Algumas diferenças à parte, o que parece ser ignorado pelas prefeituras, há mais de um século, é o fato de que ninguém escolhe trabalhar de maneira precarizada, sem direito trabalhista algum, com uma incerteza diária do quanto vai obter de renda, com sol e chuva na cabeça, simplesmente porque sonha em ser camelô. Trabalhar como camelô é uma necessidade. É uma imposição de um sistema que produz, essencialmente, novos desempregados todos os dias para que o poder de dominação dos ricos sobre os trabalhadores possa se manter intacto. E se essa forma de trabalho existe há tanto tempo, é porque a desigualdade e o desemprego nunca foram superados. O trabalho ambulante, a barraquinha na rua, o isopor no samba são maneiras legítimas de sobrevivência, de garantir a comida no prato nesse sistema em que a fome é um projeto. A informalidade não tem glamour e não admite eufemismo, tipo “empreendedorismo”.

Os dados do IBGE, a partir dos anos 90, mostram que a maior parte dos camelôs cariocas está na faixa etária de 26 a 35 anos. São jovens adultos que não encontram espaço, tampouco perspectiva de futuro no mercado de trabalho formal, porém veem, nas ruas, um espaço de luta pelo presente. São levados ao trabalho informal por sentirem na pele a carestia. E carestia não se resolve com choque de ordem. Os problemas graves do desemprego e da flexibilização das relações de trabalho não encontram solução empurrando os trabalhadores para debaixo do tapete, para que a cidade aparente limpeza aos olhos dos que passam. O pano de fundo dessa questão não está restrito aos que sofrem, é um mal estrutural e precisa ser enfrentado por toda sociedade.
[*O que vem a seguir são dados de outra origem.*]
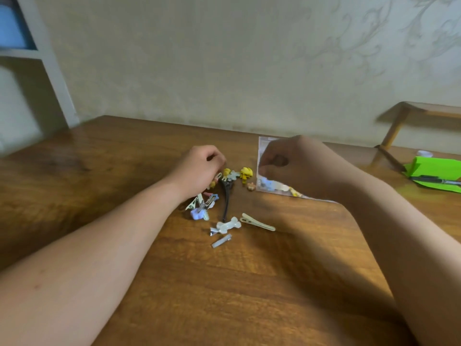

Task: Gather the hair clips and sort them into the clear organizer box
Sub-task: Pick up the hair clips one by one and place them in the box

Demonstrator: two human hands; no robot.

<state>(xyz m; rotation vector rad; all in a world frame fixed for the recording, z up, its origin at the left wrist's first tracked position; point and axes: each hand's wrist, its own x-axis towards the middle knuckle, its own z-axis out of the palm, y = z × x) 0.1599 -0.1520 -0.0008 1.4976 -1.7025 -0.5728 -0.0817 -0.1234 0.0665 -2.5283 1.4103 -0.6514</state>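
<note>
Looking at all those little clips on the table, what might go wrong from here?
Two risks. The left hand is reaching into a tangled pile; lifting one clip may drag others along, perhaps the black clip. The right hand covers much of the clear box, so a clip may miss its compartment.

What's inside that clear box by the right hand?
A few small clips show through the clear box near its front edge: pale ones and a yellow one. The right hand covers the rest.

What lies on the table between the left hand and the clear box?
Head view: yellow clips and a small orange clip lie between left hand and clear box.
</note>
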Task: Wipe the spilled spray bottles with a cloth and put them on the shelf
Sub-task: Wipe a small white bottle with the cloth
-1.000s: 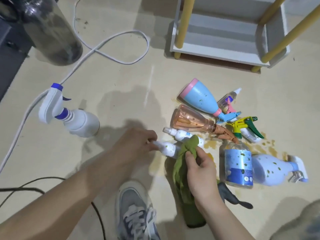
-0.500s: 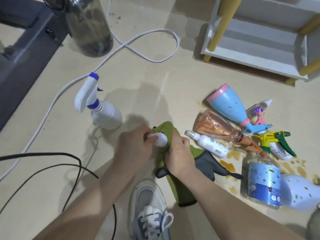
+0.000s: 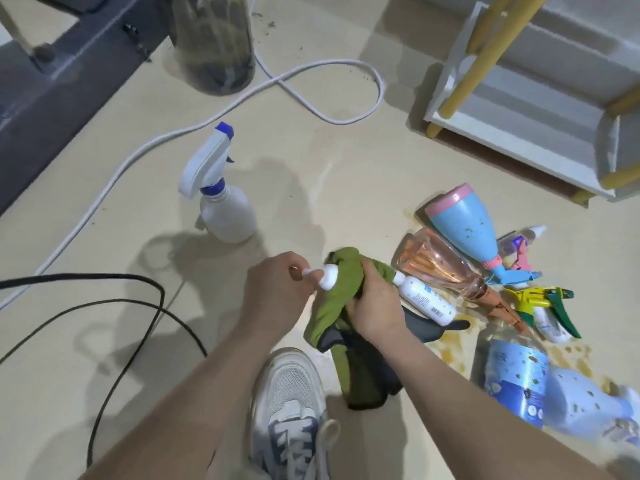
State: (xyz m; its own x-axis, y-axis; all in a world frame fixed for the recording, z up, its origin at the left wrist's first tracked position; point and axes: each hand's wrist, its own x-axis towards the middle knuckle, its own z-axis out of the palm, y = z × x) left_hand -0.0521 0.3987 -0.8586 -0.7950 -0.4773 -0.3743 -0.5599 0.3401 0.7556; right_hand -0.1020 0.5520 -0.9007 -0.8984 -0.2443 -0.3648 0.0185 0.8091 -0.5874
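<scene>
My left hand [image 3: 273,292] pinches the nozzle end of a small white spray bottle [image 3: 327,276] held above the floor. My right hand [image 3: 375,306] grips a green cloth [image 3: 341,289] wrapped round the bottle's body; the cloth hangs down to the floor. To the right, several dirty spray bottles lie in a brown spill: a white one [image 3: 427,299], a clear pink one [image 3: 440,268], a blue-and-pink one [image 3: 467,230], a green-and-yellow trigger [image 3: 543,303], a blue-labelled clear bottle [image 3: 516,372] and a pale blue one [image 3: 588,407]. The white shelf [image 3: 512,133] with yellow posts stands far right.
A clean white bottle [image 3: 221,202] with a blue-tipped trigger stands upright at left. A white cable [image 3: 242,95] and black cables [image 3: 138,306] snake across the floor. A dark transparent container [image 3: 214,46] stands at the top. My shoe [image 3: 291,410] is below the hands.
I lifted the small white bottle off the floor from beside the pile. The cloth went from resting on it to being wrapped round it, and the view shifted left.
</scene>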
O cancelamento de licenças, a repressão e a apreensão de produtos dos camelôs, sem que haja políticas públicas efetivas para geração de emprego e renda, estão empurrando essa parcela cada vez maior da população carioca para a miséria extrema. Dezenas de camelôs foram removidos de seus locais de trabalho e mesmo os licenciados não têm estrutura pública para guardar suas mercadorias. O cancelamento do carnaval de rua não considerou, em seu plano, as centenas de trabalhadores ambulantes que esperam por esse evento para garantir a renda de vários meses seguintes. Tudo isso durante uma das maiores crises econômicas dos últimos anos. Eduardo Paes segue sujando as mãos com seu higienismo. E a Secretaria de Ordem Pública é a capataz. Em tempos em que temos que defender o óbvio, é preciso repetir: camelô não é um problema de ordem pública, camelô é trabalhador. E a superação do trabalho precarizado não virá com cassetetes, mas com condições justas e dignas de vida e de trabalho para toda população.

* Juan é presidente do PSOL Carioca, estudou Ciências Sociais na UFRJ, é militante da cultura e do direito à cidade, além de babalorixá.